In the same context, the newspaper Nawai Waqt Karachi, regarding the financial difficulties Dr. Salam faced in establishing the Islamic Science Foundation, writes: “Dr. Abdus Salam has said that Islamic countries are completely isolated in international science, and they are not allowed to do science.” The method of development is not known. He said that he wants to establish a separate foundation for the promotion and development of science.

The Islamic Conference has approved the plan; instead of the one billion dollars proposed by Dr. Salam, the Muslim Conference has approved 50 million dollars, and only 6 million dollars have been released in a year, which made Dr. Salam look disappointed.

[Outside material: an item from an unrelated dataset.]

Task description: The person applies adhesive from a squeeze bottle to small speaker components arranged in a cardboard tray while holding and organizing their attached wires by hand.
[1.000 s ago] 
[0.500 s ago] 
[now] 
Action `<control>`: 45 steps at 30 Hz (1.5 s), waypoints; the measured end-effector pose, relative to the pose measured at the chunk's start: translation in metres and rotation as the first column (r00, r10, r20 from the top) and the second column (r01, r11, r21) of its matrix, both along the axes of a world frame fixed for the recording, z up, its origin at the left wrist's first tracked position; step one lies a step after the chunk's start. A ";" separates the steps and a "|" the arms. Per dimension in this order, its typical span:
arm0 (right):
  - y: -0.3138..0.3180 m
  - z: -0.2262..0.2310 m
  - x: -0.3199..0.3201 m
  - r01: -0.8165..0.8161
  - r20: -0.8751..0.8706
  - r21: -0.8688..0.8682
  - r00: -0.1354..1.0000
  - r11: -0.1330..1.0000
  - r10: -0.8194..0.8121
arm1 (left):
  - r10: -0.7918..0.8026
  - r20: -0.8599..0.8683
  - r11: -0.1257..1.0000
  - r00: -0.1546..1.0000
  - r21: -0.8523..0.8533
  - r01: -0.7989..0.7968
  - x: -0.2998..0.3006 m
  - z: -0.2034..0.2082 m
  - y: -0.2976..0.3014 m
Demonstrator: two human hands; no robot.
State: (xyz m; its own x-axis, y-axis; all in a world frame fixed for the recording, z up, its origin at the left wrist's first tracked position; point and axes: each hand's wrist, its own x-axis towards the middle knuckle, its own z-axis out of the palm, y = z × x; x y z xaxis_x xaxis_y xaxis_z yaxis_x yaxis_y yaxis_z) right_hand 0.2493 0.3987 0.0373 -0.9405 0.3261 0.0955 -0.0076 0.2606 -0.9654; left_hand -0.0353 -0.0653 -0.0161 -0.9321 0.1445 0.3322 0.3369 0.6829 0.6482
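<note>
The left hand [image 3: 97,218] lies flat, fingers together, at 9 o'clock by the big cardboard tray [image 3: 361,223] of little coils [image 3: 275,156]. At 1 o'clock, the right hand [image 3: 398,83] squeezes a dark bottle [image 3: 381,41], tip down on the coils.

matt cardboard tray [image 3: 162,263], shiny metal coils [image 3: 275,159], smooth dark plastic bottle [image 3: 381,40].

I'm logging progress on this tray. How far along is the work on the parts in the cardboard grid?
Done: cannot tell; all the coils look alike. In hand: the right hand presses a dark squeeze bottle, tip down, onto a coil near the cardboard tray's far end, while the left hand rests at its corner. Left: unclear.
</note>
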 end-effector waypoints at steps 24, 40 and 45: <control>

A report in the weekly “Lahore” states that: “Dr. Abdus Salam has urged the oil-producing countries of the Middle East to establish a science foundation for the promotion of scientific studies in the region.” He suggested that one billion dollars should be spent initially on the formation of this foundation, which will help Muslim students obtain such scientific education. This foundation should be run by eminent and well-known scientists from the Islamic world.

Dr. Salam liked how Kuwait helped spread scientific knowledge in the Islamic world. He said that the Science Foundation of Kuwait and the University of Kuwait gave him a lot of money to start this organization.

It is important to note that Dr. Abdus Salam was the one who got the ICTP started in 1964. Dr. Salam started working on this center in Pakistan, but the government of Pakistan wasn’t interested at the time. So, he talked to other Third World governments, and Italy promised him resources in Trieste. And ICTP came into being, which later became known as the Dr. Abdus Salam International Center for Theoretical Physics and is still engaged in improving scientific awareness among scientists in developing countries, especially Pakistanis.